Engram decouples **static knowledge storage** from **dynamic reasoning** using a sparse retrieval mechanism, allowing models to scale their factual memory without increasing inference FLOPs or interfering with core logic.
---
## 🚀 Quick Start
### Installation
```bash
pip install engram-peft
```
To run examples or contribute to development, install the project with development dependencies:
```bash
# Using uv (recommended)
uv sync --all-groups
# Using pip
pip install -e ".[dev]"
```
### 5-Minute Example
```python
from transformers import AutoModelForCausalLM, AutoTokenizer
from engram_peft import EngramConfig, get_engram_model
# 1. Load base model
base_model = AutoModelForCausalLM.from_pretrained("TinyLlama/TinyLlama-1.1B-intermediate-step-1431k-3T")
tokenizer = AutoTokenizer.from_pretrained("TinyLlama/TinyLlama-1.1B-intermediate-step-1431k-3T")
# 2. Inject Engram layers (aligned with arXiv:2601.07372)
config = EngramConfig(target_layers=[2, 11, 20])
model = get_engram_model(base_model, config, tokenizer)
# 3. Quick check on trainable parameters
model.print_trainable_parameters()
# trainable params: 86,938,368 || all params: 1,186,986,752 || trainable%: 7.3243
```
---
## 📊 Performance Comparison
| Method | Params Added | Speed (s/step) | Training Loss | Eval Loss | Peak Memory (JSON) |
| :--- | :--- | :--- | :--- | :--- | :--- |
| **LoRA** (r=16) | ~2.25 M | **0.2738 s** | 1.231 | 0.9890 | 8.07 GB |
| **Engram-PEFT** | **545.4 M** | 0.2961 s | 1.263 | 1.0165 | 9.38 GB |
| **LoRA+Engram** | ~547.7 M | 0.3360 s | **1.214** | **0.9656** | 10.33 GB |
> [!TIP]
> **Performance Insight**: In our latest benchmark (Test 8 & 9, TinyLlama-1.1B, 3000 steps), **LoRA+Engram** achieved the best convergence (lowest eval loss), outperforming standalone LoRA by ~2.3%. Engram-PEFT provides **240x more parameter capacity** (545M) for knowledge storage with minimal latency penalty. Use LoRA+Engram to leverage both structural adaptation and high-capacity sparse memory.
### Loss Curve Comparison

*\* Engram employs sparse lookup; only a tiny fraction of parameters (approx. 1%) are active and receive gradient updates per step. For a detailed breakdown of performance, computation, and memory, see our [Performance Analysis](docs/compare_engram_lora_analysis.md).*
---
## 🛠 Features
- **100% Paper Alignment**: Implements Appendix A Table 5 parameters and the official DeepSeek gating/hashing logic.

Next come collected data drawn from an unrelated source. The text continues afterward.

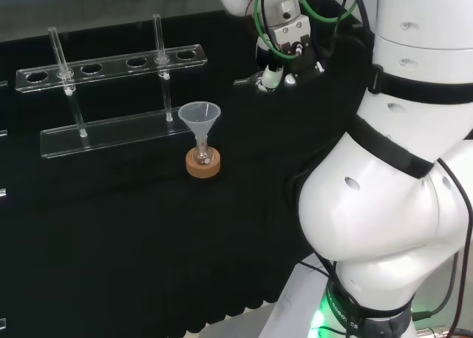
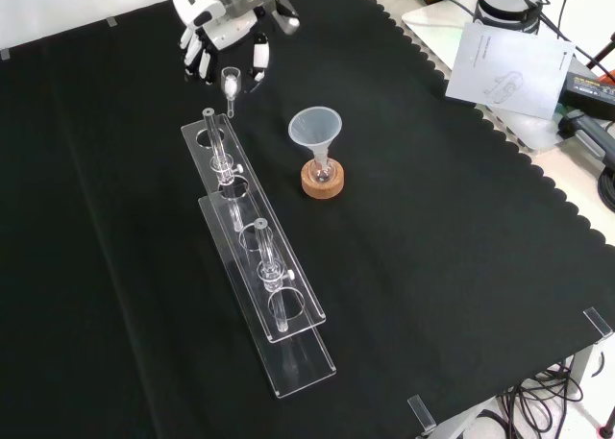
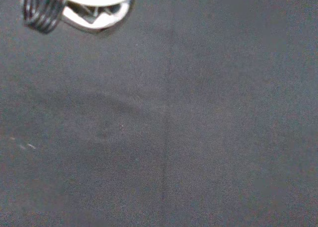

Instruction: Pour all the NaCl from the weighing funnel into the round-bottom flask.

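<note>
Clear glass weighing funnel pinched in the hand — nothing poured yet, I judge.

In the front view the hand's fingers curl down round the small funnel and hold it in the air. Below and to the right of the hand the round-bottom flask sits on a cork ring, a plastic funnel in its neck. Carrying over and tipping remain. The acrylic tube rack starts just beneath the hand — its upright tube could snag a low move.
</note>
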Tool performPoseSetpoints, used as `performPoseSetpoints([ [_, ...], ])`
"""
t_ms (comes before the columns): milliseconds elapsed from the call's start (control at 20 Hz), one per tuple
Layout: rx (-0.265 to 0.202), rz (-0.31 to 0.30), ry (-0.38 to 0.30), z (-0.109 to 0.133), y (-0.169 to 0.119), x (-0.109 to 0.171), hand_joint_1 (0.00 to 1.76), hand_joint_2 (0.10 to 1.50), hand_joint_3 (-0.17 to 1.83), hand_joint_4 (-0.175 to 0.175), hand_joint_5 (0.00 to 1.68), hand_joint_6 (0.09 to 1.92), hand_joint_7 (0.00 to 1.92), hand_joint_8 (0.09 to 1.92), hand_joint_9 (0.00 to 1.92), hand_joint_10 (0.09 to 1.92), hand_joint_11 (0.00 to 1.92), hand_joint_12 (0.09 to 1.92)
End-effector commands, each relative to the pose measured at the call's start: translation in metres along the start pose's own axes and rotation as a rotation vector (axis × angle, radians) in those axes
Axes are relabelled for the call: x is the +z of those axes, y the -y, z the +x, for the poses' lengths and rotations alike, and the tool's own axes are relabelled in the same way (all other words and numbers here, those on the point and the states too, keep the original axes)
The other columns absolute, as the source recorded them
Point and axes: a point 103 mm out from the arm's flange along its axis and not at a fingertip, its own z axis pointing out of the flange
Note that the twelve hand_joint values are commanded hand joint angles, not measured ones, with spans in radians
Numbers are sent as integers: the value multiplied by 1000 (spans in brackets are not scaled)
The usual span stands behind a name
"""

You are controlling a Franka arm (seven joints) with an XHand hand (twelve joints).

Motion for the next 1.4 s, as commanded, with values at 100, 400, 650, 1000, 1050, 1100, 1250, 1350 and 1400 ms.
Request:
performPoseSetpoints([
  [100, 23, -6, 30, 12, 37, -20, 1102, 665, 709, 175, 1191, 841, 532, 653, 774, 481, 581, 1207],
  [400, 44, -30, 35, 21, 66, -39, 1102, 666, 708, 175, 1189, 844, 530, 654, 773, 480, 582, 1205],
  [650, 47, -36, 46, 37, 86, -49, 1102, 667, 708, 175, 1188, 846, 530, 655, 774, 481, 584, 1204],
  [1000, 44, -24, 75, 62, 108, -62, 1101, 668, 708, 175, 1186, 848, 530, 658, 780, 481, 595, 1195],
  [1050, 44, -20, 81, 66, 111, -63, 1101, 668, 708, 175, 1186, 849, 530, 659, 781, 481, 596, 1194],
  [1100, 45, -19, 86, 69, 114, -64, 1102, 668, 707, 175, 1186, 849, 531, 659, 781, 481, 598, 1193],
  [1250, 45, -10, 89, 76, 122, -64, 1102, 668, 708, 175, 1186, 850, 532, 661, 782, 480, 601, 1189],
  [1350, 45, -3, 96, 80, 127, -63, 1102, 668, 708, 175, 1186, 850, 532, 661, 783, 480, 604, 1186],
  [1400, 46, -1, 99, 81, 129, -62, 1102, 668, 708, 175, 1186, 850, 532, 662, 784, 480, 606, 1185],
])
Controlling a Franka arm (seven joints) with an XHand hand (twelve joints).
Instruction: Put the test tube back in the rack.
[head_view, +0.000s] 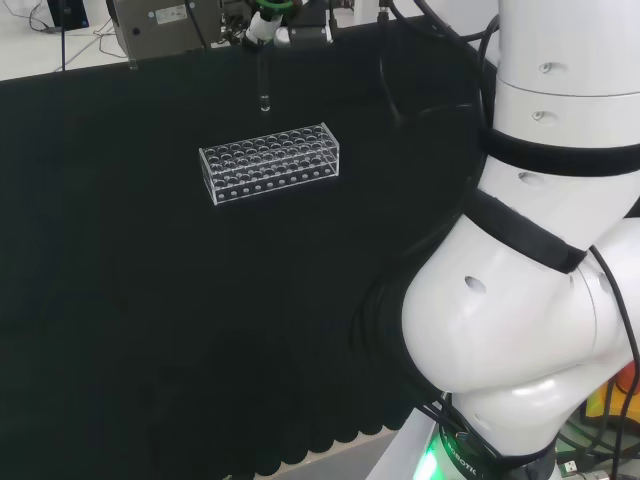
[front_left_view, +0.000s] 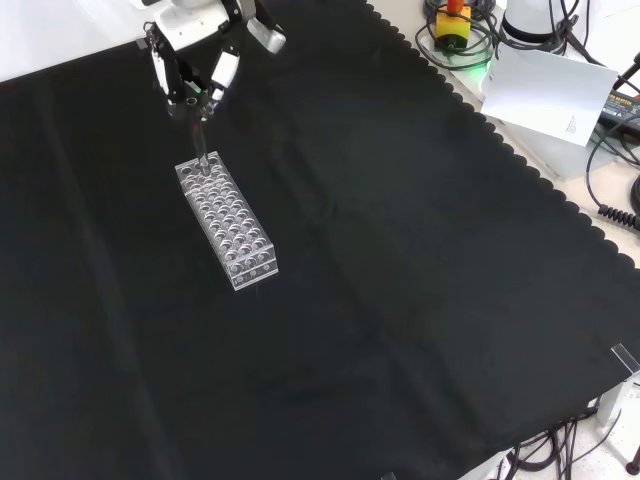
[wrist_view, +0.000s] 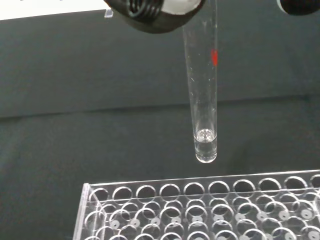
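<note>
A clear test tube with a red mark hangs upright from the hand, whose fingers pinch its top. Its rounded bottom is a little above the clear plastic rack and apart from it, near the rack's outer row of holes. In the front view the hand is at the top left, and the tube points down at the far end of the rack. From the head view the tube hangs behind the rack, below the hand. The rack's holes look empty.
The arm's white links rise at the right of the head view. A grey device stands beyond the cloth's far edge. In the front view a white sheet, a red and yellow stop button and cables lie off the cloth's scalloped edge.
</note>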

- **CPU Prefetching & Precomputation**: `EngramDataCollator` pre-calculates multi-head hash indices on the CPU. By using `num_workers > 0`, these indices are prefetched in parallel with training, ensuring zero hashing overhead on the GPU.
- **Tokenizer Compression**: Built-in NFKC and lowercase normalization for 23% vocabulary reduction.
- **Cross-Model Weight Migration**: A unique feature (see `weight_transfer.py`) that allows migrating Engram weights between different models (e.g., Llama to Qwen) using character-level alignment on a corpus—effectively "recycling" learned knowledge.
- **Zero-Invasive**: Injects via forward hooks; no modification to your base model architecture required.
- **Peft-like API**: Familiar methods like `print_trainable_parameters()` and `save_pretrained()`.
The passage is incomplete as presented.